In 2007, the Sadinsky Report spoke about how racing must be improved for the end user (bettor), as a goal. Benchmarks needed to be set, and score needed to be kept on handle and attendance, not how much money a slot machine made.
In 2009, the Racing Development and Sustainability Plan was broached, detailing pretty much the same thing.
Both of those plans are currently gathering dust on a shelf somewhere.
Those actionable reports were not shelved because they had bad ideas, or they were unworkable. They were shelved because the sport keeps score with slot wins, purse levels or how much one spends on a chandelier, and there is no leader to stand up - no Peyton Manning or Andy Reid - to say "whoa, folks, enough is enough, we have to keep score a different way, or we're finished."
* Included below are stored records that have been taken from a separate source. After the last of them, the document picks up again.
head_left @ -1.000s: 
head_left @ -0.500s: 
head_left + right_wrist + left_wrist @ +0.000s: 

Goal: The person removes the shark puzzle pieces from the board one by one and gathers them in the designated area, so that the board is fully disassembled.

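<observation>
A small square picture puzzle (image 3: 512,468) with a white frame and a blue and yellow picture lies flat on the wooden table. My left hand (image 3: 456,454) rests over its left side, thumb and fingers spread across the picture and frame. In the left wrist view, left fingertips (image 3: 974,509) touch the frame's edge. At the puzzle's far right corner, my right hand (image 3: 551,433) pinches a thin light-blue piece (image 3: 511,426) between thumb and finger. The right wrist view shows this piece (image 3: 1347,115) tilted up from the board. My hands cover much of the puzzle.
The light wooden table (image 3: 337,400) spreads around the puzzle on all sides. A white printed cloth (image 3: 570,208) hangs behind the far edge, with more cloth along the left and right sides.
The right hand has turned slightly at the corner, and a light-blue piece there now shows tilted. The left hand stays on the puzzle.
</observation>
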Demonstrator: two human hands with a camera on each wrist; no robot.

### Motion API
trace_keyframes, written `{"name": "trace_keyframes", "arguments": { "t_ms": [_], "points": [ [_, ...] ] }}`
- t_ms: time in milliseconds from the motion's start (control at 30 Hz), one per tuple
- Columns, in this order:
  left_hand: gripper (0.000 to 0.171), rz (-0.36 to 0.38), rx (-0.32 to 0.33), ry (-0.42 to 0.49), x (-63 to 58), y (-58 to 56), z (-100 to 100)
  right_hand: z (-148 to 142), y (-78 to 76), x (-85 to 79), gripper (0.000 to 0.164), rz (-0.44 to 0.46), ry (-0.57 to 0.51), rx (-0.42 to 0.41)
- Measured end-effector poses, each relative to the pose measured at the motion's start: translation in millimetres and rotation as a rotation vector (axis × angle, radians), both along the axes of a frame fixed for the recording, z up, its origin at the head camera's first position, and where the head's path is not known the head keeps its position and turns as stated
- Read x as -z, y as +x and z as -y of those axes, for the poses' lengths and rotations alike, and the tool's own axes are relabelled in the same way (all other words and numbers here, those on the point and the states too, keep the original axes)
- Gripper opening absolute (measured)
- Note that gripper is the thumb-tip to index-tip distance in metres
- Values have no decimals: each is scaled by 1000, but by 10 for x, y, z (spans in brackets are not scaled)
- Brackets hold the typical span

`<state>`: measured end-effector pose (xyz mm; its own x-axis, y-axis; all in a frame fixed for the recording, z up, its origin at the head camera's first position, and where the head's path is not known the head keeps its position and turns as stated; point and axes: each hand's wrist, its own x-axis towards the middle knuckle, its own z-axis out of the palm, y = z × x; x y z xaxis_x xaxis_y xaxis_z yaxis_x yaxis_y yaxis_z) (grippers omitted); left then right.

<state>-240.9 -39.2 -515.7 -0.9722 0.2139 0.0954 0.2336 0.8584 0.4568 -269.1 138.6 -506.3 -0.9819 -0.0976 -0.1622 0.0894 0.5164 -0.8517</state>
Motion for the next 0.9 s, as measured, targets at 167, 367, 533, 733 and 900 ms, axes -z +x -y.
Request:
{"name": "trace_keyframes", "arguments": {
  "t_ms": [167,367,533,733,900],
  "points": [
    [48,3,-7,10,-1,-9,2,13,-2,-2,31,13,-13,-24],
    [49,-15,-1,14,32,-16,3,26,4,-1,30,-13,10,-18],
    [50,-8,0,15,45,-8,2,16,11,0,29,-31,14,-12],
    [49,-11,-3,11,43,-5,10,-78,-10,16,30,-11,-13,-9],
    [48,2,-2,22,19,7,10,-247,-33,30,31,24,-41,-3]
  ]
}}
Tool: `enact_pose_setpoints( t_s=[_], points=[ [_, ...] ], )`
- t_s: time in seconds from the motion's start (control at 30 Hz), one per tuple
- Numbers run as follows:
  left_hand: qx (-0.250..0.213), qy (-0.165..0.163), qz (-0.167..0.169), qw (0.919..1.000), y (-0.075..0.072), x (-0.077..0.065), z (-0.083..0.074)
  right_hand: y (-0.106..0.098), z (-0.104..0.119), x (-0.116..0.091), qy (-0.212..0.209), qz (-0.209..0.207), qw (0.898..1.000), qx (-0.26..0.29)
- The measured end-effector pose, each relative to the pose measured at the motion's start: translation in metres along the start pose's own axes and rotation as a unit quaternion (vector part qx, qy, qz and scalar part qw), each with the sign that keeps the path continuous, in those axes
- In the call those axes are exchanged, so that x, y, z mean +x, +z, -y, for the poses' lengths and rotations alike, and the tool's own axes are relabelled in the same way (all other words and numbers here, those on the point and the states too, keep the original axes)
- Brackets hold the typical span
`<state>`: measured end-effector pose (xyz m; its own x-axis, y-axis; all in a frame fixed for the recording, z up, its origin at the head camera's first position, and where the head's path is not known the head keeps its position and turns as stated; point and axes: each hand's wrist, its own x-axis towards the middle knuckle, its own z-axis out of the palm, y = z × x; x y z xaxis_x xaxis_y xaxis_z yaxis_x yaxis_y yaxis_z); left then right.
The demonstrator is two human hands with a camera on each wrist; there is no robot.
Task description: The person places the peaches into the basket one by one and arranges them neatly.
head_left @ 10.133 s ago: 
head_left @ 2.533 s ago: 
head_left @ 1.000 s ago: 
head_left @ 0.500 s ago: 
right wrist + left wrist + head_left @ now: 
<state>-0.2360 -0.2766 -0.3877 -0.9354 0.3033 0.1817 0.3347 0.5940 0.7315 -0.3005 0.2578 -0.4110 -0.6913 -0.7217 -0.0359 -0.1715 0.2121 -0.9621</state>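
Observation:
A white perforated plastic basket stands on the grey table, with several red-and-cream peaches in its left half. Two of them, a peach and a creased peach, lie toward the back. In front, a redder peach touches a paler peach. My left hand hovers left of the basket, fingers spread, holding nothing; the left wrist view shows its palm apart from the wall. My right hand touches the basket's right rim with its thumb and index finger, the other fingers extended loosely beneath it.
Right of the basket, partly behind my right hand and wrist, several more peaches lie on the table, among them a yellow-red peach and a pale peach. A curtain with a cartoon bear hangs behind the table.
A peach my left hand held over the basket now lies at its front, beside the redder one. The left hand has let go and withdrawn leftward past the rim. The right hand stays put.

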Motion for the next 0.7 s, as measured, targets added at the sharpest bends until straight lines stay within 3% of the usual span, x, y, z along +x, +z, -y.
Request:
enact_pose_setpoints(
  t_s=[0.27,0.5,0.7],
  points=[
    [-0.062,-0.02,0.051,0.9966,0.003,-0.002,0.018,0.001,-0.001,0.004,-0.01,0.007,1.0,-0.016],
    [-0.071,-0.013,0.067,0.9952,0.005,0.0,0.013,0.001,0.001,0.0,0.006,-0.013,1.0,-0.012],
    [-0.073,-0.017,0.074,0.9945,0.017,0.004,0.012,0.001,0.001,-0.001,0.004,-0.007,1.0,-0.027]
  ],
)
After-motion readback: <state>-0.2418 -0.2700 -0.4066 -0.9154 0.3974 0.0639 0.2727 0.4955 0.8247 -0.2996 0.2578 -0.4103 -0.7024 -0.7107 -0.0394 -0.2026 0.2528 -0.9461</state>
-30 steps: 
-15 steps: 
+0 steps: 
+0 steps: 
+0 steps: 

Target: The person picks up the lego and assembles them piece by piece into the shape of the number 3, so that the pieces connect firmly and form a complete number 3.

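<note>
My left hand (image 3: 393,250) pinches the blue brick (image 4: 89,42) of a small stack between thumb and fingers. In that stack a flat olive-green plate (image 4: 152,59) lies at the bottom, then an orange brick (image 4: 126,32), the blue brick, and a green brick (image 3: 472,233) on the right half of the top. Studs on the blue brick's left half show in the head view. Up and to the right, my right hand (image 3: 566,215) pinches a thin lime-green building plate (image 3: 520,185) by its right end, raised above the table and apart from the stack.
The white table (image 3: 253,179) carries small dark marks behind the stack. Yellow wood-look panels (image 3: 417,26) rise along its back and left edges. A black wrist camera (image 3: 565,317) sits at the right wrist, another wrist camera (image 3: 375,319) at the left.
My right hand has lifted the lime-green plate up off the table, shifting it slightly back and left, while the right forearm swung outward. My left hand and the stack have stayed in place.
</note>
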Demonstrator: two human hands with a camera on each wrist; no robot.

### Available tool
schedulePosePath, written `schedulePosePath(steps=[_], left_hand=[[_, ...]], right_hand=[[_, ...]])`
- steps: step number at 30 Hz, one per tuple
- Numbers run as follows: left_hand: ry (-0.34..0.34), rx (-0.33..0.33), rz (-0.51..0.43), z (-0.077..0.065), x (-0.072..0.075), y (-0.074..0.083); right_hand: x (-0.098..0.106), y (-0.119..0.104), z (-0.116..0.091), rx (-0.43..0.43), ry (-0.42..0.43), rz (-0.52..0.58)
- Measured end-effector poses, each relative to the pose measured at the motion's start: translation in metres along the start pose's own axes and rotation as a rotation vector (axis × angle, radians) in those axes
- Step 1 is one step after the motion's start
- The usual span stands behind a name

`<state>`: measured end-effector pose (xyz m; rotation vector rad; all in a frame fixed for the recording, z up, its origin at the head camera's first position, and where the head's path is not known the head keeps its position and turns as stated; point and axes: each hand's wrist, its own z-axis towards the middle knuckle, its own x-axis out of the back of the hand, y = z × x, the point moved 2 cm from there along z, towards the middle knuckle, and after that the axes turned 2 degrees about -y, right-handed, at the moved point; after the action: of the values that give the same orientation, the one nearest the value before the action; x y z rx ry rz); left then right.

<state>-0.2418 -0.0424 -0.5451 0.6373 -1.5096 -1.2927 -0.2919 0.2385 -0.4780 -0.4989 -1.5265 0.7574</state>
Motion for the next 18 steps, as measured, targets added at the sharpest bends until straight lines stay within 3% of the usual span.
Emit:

Racing in Ontario, and the cuts previously to Pennsylvania and Iowa from slots, were not engineered because slot win was too low, or the paddocks weren't shiny enough, or purse levels were not up to snuff. They were cut because there were not enough people betting and watching racing.
Why our sport does not have a leader setting the goalposts in a different spot, after all the evidence we've seen, is simply beyond my comprehension. Peyton Manning does not get a bonus for the number of hot dogs the Denver Broncos sell, he gets a bonus for how many wins they get and leads 23 other players on the field towards that goal. Racing should be no different.